- **Task description**
Every line of the material below that contains the string "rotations" must appear in the answer.

- **Entries shown**
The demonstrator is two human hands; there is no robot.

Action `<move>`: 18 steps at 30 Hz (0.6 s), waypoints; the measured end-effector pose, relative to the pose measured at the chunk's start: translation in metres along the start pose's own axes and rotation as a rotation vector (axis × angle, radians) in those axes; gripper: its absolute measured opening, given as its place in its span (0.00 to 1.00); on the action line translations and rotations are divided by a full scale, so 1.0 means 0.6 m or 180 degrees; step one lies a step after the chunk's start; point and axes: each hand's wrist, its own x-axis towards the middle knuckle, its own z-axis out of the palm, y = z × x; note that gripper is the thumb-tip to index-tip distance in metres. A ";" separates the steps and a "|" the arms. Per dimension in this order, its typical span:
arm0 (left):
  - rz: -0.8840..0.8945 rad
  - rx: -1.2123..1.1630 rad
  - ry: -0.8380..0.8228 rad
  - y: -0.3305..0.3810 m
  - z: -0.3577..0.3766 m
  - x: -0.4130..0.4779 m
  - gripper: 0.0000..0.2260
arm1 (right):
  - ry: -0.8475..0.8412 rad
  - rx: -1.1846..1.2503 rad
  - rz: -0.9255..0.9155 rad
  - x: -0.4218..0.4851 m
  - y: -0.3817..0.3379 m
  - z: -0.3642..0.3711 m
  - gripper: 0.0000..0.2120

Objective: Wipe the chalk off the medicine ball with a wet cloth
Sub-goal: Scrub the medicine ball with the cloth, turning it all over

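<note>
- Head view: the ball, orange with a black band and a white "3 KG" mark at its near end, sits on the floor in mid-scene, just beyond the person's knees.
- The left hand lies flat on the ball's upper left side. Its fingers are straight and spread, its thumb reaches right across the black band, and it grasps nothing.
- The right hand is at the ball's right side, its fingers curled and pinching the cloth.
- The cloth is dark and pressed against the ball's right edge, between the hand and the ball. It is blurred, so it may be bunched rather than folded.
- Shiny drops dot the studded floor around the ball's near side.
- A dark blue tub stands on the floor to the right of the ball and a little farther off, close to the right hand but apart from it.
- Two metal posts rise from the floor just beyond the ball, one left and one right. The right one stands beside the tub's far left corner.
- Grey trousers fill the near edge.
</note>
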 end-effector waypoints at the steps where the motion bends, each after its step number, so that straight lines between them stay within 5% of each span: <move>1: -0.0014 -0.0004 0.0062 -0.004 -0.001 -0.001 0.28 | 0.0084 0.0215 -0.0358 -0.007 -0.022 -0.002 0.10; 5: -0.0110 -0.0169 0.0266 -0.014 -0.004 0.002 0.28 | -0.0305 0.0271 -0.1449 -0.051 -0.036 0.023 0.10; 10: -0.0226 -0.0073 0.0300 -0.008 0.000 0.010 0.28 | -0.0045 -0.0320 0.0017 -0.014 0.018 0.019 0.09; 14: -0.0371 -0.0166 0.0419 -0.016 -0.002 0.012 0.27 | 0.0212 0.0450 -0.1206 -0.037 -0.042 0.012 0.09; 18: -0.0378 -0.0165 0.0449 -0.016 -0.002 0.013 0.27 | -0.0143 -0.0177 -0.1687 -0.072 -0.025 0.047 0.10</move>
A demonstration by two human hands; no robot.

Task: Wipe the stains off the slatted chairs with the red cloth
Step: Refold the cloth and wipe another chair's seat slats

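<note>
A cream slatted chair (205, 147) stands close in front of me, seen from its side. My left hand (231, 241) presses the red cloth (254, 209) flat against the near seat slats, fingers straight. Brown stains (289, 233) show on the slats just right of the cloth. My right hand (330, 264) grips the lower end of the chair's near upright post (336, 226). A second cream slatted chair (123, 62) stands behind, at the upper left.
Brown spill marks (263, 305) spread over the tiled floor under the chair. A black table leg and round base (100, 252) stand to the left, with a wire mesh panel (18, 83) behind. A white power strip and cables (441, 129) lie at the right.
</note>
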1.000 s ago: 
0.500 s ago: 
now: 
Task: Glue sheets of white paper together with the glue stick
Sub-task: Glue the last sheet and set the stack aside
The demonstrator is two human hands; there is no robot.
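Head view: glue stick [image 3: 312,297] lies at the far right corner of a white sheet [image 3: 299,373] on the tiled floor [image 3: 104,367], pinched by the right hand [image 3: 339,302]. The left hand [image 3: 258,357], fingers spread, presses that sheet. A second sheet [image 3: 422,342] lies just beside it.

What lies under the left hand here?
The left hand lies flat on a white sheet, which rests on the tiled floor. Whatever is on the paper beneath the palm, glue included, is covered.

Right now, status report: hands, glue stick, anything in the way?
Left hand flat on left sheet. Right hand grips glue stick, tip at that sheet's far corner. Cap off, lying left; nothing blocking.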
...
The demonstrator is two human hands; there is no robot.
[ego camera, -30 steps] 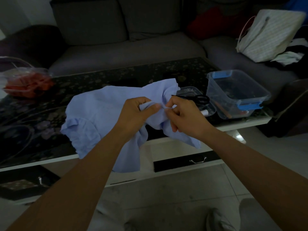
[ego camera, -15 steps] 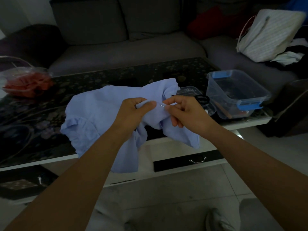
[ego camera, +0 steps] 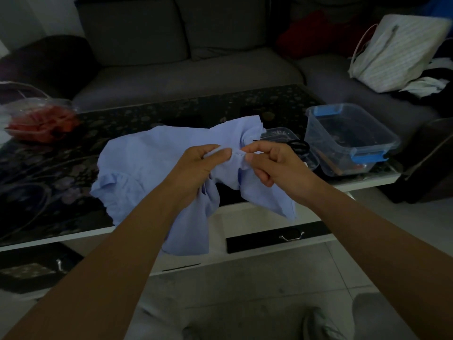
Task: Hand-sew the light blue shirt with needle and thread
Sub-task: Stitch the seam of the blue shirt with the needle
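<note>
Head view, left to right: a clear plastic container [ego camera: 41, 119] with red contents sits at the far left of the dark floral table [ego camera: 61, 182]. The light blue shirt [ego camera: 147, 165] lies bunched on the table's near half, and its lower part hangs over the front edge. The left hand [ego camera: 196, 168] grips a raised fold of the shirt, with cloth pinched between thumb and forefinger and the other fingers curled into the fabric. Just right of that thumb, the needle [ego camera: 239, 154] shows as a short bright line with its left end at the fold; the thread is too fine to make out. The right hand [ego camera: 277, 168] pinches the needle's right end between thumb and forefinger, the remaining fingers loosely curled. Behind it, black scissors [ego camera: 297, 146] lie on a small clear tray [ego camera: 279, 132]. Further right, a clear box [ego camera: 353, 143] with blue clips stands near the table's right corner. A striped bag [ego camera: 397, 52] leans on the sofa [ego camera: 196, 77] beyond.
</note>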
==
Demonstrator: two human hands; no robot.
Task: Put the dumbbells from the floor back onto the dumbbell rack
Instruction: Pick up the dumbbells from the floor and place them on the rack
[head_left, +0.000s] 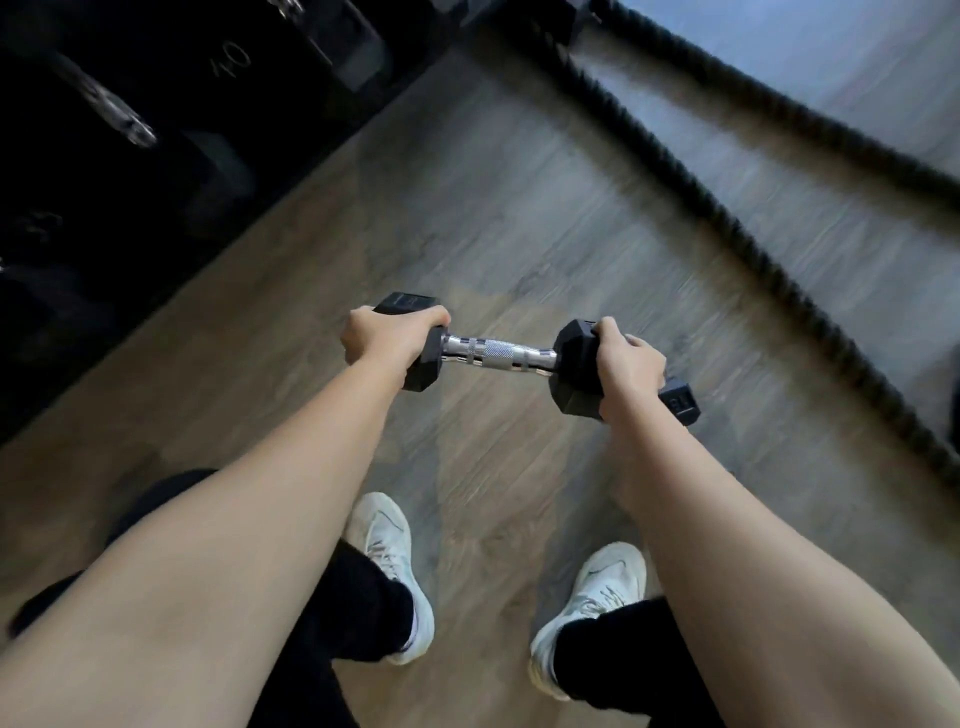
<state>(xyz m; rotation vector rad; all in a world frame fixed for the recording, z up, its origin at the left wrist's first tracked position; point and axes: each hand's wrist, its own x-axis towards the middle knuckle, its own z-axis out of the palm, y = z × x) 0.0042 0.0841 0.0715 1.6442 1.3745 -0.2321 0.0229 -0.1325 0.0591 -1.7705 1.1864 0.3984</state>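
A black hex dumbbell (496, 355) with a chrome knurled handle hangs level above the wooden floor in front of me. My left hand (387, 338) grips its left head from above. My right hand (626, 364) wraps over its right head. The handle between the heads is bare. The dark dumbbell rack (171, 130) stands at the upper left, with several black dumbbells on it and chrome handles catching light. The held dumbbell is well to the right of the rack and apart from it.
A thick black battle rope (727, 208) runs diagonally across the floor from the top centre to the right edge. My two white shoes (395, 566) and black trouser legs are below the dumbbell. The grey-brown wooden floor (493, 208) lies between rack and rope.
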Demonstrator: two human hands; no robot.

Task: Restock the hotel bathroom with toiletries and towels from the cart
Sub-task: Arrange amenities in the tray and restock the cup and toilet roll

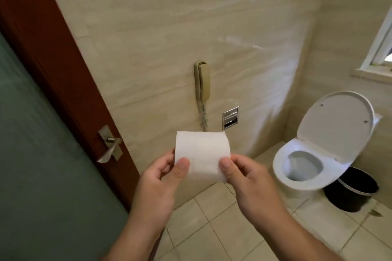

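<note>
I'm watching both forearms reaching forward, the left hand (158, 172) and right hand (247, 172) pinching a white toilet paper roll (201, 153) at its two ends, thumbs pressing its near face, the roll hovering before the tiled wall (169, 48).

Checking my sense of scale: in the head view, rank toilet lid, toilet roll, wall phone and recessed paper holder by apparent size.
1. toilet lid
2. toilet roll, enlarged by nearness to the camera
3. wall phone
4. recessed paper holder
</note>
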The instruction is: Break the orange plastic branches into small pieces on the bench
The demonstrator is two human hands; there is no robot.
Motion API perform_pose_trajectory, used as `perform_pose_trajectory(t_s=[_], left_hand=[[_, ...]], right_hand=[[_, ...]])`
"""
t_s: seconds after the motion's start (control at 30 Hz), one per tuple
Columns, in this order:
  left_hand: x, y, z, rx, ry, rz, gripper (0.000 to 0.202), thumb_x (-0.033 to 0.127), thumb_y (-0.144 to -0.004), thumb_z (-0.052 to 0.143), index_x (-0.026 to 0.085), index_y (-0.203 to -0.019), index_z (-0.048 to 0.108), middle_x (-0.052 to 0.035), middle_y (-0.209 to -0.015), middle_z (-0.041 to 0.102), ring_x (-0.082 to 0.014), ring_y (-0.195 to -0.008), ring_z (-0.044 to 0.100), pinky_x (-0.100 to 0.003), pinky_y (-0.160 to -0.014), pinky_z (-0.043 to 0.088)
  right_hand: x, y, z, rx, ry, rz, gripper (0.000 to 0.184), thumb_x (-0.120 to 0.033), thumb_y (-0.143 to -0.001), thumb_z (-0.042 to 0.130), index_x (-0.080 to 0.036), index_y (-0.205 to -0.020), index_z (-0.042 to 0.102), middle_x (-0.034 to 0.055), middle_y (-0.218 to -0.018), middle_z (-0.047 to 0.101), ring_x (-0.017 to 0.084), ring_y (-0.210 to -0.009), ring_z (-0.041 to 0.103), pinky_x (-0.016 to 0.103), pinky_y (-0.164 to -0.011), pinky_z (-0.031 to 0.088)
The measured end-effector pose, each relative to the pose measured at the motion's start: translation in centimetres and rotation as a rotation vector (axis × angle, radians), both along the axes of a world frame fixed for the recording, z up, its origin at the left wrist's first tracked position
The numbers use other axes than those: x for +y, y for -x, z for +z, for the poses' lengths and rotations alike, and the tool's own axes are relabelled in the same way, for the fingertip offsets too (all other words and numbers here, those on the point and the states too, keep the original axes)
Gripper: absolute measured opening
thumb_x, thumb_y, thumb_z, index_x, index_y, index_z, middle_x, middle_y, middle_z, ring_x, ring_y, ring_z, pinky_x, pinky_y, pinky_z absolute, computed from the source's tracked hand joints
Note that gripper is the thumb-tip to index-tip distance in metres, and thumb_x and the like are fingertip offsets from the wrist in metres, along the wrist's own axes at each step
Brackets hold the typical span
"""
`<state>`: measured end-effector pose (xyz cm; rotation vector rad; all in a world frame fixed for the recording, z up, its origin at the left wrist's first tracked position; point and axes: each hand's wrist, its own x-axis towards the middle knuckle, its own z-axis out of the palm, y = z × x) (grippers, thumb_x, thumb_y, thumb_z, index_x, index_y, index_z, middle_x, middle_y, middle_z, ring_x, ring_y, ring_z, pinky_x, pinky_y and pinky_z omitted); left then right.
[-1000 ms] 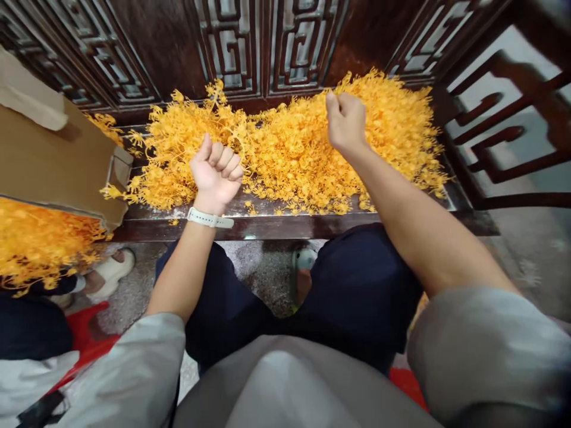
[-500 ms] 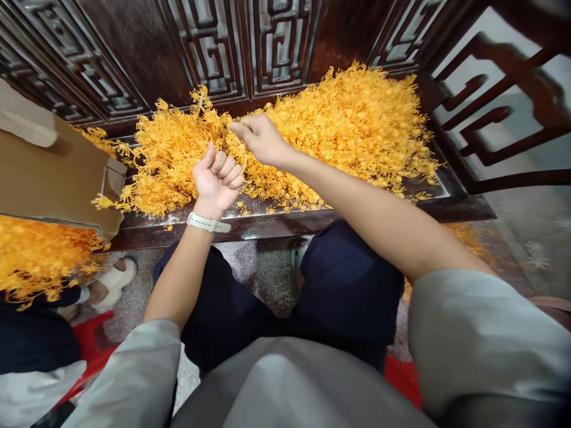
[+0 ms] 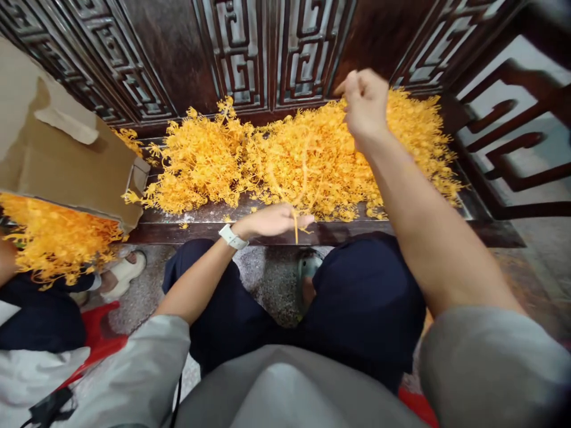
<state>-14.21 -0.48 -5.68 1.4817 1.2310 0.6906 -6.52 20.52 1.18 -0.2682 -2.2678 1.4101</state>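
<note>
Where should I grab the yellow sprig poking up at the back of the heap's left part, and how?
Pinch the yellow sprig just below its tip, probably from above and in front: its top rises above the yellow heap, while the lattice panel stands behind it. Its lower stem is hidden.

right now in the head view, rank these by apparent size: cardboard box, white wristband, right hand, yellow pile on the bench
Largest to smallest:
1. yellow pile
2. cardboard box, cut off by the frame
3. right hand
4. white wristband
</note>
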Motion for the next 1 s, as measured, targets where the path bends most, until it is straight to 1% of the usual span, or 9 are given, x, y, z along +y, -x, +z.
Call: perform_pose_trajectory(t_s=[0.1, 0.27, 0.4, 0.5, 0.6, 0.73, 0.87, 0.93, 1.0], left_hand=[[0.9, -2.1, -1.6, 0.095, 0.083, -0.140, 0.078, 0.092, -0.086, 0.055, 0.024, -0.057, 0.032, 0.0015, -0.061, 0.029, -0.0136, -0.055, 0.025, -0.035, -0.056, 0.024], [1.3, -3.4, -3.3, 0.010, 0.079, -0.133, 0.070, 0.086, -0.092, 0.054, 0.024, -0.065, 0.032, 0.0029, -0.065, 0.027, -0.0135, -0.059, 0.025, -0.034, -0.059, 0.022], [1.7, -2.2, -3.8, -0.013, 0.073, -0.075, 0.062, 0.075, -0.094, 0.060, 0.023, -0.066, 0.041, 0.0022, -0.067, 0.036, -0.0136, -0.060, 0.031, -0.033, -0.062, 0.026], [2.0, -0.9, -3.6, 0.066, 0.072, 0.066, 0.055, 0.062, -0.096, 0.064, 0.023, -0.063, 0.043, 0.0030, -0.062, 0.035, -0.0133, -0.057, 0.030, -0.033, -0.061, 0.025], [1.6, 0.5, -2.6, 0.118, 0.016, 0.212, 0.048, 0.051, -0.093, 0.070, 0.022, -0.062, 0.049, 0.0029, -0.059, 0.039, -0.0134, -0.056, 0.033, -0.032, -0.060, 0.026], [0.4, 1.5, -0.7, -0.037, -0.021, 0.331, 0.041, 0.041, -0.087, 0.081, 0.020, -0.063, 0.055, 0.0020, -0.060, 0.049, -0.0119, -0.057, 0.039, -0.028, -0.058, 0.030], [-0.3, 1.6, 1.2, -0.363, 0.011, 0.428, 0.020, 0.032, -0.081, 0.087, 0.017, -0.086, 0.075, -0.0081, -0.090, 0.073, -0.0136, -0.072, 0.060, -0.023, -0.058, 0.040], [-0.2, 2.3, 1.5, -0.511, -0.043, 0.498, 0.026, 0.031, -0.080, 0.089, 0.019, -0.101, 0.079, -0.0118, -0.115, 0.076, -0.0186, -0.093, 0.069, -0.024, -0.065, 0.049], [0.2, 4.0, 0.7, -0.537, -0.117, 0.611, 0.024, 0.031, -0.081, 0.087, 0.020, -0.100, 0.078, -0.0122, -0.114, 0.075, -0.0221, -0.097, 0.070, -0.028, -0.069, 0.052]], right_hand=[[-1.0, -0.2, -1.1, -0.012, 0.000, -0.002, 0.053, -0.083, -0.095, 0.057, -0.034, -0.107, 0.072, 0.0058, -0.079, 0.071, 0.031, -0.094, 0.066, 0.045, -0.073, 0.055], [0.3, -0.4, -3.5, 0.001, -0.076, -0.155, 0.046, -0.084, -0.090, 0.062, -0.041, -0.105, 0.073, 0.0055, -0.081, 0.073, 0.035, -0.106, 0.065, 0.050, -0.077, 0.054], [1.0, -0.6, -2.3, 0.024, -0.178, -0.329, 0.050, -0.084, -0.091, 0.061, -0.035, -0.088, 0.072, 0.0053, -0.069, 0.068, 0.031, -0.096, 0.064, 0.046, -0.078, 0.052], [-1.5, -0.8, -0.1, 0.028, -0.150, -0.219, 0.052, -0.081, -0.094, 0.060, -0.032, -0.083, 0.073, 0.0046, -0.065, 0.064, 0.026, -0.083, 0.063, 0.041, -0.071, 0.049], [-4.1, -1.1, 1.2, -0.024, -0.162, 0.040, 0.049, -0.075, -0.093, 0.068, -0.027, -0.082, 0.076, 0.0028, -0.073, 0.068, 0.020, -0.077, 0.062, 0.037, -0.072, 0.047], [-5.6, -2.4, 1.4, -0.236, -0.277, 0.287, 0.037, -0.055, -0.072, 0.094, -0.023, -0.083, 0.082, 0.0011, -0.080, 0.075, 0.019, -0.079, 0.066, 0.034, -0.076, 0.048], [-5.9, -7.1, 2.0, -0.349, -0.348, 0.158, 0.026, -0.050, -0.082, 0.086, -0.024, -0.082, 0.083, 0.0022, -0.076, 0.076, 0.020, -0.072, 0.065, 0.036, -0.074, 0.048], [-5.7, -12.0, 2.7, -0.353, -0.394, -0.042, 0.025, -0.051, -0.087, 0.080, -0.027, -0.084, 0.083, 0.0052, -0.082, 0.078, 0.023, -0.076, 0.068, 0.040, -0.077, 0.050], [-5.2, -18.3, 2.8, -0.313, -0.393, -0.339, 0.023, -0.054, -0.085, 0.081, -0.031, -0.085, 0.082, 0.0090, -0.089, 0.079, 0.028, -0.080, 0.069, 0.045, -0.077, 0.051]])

- **Response box**
Action `<move>`: 18 steps at 30 Hz (0.6 s), waypoints; the measured end-effector pose, relative to the pose measured at the chunk's start: translation in metres along the start pose's own axes and rotation as a rotation vector (axis × angle, radians) in those axes; gripper: its absolute measured opening, given as its place in its span (0.00 to 1.00); on the action line translations and rotations are divided by a full scale, so 1.0 means 0.6 m or 180 degrees; step one lies a step after the chunk's start; point and axes: each hand's wrist, its own x-axis towards the middle knuckle, its own z-axis out of the palm, y = z × x; note that gripper is the thumb-tip to index-tip distance in metres. A ";" separates the steps and a "|" the arms. Per dimension in this order, its typical span:
The numbers use other axes than those: x for +y, y for -x, z for +z, for the poses' lengths and rotations alike, and the tool's own axes are relabelled in the same way, for the fingertip offsets too (all other words and numbers here, those on the point and the states too, keep the original axes)

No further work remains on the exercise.